* **What this task involves**: Check each line below for the word "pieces" and give the count alone.

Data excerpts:
--

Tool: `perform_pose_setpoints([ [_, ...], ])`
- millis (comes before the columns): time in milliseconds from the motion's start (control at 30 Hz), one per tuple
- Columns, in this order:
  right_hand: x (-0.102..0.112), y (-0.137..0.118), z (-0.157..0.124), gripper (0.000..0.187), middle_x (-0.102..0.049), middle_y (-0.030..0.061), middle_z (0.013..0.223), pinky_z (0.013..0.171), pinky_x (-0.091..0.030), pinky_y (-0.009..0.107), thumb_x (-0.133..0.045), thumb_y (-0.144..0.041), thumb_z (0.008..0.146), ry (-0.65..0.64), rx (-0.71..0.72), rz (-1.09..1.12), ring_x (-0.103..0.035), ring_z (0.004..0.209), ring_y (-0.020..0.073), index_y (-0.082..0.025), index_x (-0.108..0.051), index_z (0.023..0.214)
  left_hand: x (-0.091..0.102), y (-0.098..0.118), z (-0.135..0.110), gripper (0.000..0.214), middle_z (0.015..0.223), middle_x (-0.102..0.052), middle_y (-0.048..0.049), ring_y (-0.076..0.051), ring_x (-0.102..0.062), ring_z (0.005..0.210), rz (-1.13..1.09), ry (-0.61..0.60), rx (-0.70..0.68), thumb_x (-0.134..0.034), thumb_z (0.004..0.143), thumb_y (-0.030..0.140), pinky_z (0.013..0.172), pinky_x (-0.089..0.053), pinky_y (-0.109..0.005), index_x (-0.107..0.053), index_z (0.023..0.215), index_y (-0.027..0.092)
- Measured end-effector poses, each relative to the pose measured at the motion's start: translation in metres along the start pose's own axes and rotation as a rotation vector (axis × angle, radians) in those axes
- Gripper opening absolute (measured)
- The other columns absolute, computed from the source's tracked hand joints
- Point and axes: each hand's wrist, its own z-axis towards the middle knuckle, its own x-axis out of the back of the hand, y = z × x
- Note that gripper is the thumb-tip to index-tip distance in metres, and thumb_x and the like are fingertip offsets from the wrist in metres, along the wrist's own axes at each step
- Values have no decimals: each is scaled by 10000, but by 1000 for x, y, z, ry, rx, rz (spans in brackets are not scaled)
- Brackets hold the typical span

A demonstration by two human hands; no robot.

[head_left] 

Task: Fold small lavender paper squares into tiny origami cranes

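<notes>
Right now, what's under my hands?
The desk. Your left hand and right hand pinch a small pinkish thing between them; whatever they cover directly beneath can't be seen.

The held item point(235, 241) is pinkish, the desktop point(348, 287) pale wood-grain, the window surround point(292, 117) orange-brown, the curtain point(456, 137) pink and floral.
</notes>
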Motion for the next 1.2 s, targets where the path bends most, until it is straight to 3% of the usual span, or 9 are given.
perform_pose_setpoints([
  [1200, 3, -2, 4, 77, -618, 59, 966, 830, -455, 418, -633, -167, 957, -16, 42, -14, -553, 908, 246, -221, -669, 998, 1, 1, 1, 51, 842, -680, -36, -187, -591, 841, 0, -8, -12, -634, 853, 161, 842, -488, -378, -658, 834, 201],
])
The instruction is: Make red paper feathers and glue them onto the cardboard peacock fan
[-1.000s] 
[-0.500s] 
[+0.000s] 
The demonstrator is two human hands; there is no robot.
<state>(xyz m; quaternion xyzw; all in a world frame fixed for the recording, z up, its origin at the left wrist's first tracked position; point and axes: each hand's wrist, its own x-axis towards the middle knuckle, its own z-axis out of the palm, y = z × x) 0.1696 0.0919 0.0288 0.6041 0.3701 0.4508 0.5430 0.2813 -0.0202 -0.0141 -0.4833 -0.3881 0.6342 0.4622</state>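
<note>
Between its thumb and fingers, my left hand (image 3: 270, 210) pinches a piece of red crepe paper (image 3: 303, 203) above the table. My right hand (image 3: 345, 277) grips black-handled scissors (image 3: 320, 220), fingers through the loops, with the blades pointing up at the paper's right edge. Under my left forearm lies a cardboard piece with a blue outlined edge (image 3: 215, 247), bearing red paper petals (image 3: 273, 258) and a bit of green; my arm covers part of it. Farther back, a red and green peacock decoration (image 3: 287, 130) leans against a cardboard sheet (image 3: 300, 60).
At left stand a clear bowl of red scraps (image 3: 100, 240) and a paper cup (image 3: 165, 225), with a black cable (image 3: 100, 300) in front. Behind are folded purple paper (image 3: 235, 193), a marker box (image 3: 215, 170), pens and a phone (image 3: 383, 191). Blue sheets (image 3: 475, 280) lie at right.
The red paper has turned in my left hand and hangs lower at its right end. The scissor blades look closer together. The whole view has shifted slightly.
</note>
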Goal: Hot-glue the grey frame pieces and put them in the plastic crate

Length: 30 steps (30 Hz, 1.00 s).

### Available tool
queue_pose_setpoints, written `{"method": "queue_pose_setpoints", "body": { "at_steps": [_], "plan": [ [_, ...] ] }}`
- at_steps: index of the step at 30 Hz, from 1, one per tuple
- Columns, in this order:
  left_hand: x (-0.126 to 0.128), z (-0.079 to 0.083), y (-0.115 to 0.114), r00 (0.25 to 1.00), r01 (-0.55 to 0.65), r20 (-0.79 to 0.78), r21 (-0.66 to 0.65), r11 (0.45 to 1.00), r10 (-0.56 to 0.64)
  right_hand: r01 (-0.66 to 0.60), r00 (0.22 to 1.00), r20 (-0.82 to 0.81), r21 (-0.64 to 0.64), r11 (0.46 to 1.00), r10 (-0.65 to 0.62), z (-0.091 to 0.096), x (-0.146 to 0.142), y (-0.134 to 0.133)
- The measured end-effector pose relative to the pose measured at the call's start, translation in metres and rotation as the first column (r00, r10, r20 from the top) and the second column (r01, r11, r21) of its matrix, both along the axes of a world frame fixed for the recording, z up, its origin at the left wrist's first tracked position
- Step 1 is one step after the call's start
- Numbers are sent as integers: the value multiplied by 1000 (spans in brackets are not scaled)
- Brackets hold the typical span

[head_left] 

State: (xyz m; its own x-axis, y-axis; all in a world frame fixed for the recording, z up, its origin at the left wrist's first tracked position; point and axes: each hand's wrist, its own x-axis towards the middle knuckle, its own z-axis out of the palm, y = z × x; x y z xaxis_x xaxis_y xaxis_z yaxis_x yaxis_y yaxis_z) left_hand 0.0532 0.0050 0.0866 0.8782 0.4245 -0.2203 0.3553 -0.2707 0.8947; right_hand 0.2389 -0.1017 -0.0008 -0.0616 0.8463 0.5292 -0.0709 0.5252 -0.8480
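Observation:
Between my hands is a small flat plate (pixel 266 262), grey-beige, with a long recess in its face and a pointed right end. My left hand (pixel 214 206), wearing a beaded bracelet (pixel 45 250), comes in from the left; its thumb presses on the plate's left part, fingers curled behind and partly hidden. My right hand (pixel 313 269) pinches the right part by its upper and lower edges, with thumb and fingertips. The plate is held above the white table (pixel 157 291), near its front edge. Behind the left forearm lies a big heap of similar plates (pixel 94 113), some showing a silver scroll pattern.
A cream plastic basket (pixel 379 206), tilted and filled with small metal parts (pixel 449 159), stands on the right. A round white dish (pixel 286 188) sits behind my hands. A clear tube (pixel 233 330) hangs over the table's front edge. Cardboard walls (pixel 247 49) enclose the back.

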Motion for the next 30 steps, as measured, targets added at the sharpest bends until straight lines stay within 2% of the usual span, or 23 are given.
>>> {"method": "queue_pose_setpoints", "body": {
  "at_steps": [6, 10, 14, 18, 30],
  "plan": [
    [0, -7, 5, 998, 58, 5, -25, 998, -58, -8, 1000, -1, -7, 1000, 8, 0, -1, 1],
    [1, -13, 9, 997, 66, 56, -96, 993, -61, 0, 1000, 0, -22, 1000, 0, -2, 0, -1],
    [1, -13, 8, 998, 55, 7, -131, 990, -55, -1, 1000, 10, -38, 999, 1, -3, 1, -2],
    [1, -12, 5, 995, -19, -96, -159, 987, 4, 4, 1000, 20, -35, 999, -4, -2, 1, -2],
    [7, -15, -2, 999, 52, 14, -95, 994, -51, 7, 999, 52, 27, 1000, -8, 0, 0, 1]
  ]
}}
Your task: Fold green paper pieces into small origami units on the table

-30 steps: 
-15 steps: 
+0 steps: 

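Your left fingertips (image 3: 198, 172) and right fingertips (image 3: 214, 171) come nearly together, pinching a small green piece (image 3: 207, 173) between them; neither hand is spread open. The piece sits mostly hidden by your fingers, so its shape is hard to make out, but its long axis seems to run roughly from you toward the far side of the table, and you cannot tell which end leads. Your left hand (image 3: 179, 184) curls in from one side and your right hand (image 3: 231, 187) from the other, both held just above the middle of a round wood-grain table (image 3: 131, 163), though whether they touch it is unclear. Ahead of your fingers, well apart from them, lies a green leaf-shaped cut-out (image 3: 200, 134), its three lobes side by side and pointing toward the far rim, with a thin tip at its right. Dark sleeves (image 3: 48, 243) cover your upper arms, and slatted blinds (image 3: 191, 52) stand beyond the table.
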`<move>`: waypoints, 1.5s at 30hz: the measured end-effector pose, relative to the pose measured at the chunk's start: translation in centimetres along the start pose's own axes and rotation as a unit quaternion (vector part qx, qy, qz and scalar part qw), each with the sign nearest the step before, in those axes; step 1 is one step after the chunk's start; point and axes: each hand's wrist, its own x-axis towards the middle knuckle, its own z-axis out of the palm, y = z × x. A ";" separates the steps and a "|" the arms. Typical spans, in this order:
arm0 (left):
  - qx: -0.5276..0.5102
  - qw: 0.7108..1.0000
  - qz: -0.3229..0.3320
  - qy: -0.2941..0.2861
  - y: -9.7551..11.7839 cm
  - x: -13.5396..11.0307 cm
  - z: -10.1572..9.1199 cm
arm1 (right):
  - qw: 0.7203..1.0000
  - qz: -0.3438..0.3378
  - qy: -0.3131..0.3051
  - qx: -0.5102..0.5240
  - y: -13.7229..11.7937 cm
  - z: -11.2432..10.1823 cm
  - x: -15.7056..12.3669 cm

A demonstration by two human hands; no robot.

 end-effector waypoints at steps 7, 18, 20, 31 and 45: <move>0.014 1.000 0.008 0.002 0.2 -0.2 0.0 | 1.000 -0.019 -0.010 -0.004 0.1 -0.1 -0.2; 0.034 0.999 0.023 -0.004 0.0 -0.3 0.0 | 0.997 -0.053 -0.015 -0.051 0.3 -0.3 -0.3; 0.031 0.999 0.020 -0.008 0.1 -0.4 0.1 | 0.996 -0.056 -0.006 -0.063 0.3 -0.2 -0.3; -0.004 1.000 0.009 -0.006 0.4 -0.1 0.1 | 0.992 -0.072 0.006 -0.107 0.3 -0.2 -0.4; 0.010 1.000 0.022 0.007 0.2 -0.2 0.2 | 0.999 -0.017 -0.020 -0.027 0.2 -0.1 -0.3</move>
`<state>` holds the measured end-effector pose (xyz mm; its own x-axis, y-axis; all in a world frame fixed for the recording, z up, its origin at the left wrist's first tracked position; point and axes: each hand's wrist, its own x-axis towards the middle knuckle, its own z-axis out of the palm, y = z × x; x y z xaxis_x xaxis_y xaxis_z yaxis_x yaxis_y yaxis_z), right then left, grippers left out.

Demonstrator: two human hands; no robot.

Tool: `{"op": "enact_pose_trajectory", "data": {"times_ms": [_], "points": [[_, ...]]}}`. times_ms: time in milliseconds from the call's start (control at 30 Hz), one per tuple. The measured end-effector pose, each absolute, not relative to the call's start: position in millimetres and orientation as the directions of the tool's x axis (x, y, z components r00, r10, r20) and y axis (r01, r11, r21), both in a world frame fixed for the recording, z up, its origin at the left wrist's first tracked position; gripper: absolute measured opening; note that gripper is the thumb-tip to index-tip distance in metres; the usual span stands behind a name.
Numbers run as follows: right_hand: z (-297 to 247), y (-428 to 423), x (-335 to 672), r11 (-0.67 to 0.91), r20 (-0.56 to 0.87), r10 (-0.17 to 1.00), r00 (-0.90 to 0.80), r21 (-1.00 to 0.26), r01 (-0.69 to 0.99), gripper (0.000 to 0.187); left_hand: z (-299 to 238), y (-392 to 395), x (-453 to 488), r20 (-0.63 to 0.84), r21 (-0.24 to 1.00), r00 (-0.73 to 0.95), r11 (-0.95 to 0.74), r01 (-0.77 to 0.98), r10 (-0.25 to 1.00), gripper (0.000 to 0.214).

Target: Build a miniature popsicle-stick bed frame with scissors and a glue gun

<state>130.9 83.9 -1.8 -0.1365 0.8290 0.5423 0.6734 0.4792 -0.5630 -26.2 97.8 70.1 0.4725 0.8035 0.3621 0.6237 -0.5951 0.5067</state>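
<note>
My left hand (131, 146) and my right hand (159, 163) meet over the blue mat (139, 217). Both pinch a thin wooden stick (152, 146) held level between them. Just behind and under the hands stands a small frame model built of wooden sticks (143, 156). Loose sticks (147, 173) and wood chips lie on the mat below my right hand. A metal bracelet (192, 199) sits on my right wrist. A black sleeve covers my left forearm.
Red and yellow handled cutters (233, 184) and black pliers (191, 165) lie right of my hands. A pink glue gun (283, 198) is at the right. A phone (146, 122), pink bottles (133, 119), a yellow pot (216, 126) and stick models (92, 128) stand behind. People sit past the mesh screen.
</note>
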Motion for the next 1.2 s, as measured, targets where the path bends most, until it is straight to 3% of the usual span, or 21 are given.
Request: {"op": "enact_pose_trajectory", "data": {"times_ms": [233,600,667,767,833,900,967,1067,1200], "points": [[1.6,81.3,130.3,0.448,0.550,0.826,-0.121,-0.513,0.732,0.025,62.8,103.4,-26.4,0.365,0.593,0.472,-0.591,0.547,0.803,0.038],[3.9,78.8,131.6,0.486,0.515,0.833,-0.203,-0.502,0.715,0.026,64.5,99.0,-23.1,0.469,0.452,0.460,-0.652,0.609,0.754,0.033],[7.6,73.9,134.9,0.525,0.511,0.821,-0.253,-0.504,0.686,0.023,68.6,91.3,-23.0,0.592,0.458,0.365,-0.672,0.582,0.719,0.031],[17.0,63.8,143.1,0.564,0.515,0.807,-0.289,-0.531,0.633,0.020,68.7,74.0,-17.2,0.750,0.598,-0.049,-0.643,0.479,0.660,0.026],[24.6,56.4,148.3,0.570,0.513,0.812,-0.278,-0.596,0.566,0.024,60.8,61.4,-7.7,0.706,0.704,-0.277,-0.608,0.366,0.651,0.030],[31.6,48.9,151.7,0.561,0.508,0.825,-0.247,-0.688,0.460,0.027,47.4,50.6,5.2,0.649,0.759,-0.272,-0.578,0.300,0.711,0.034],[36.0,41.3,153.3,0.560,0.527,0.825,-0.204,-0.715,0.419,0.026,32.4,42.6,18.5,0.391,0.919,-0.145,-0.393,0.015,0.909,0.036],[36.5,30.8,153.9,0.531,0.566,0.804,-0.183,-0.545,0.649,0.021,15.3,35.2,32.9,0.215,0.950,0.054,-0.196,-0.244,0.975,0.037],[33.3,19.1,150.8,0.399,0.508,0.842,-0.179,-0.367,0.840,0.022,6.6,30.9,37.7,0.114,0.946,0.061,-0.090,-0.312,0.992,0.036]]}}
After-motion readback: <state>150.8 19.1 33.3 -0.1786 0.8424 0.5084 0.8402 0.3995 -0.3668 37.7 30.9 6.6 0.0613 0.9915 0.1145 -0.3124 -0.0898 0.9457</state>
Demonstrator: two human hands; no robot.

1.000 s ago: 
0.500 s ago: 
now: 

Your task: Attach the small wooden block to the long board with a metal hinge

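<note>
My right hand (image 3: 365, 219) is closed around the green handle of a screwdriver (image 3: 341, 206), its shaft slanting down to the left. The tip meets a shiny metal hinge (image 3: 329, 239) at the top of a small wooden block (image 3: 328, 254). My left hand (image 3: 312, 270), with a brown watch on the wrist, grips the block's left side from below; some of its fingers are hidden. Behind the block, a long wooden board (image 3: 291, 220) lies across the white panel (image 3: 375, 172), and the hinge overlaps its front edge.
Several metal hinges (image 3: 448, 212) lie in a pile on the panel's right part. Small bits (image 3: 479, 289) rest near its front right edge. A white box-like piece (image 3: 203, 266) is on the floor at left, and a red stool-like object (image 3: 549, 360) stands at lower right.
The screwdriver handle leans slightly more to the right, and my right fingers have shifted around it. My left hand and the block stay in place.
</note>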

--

* **Result**: 2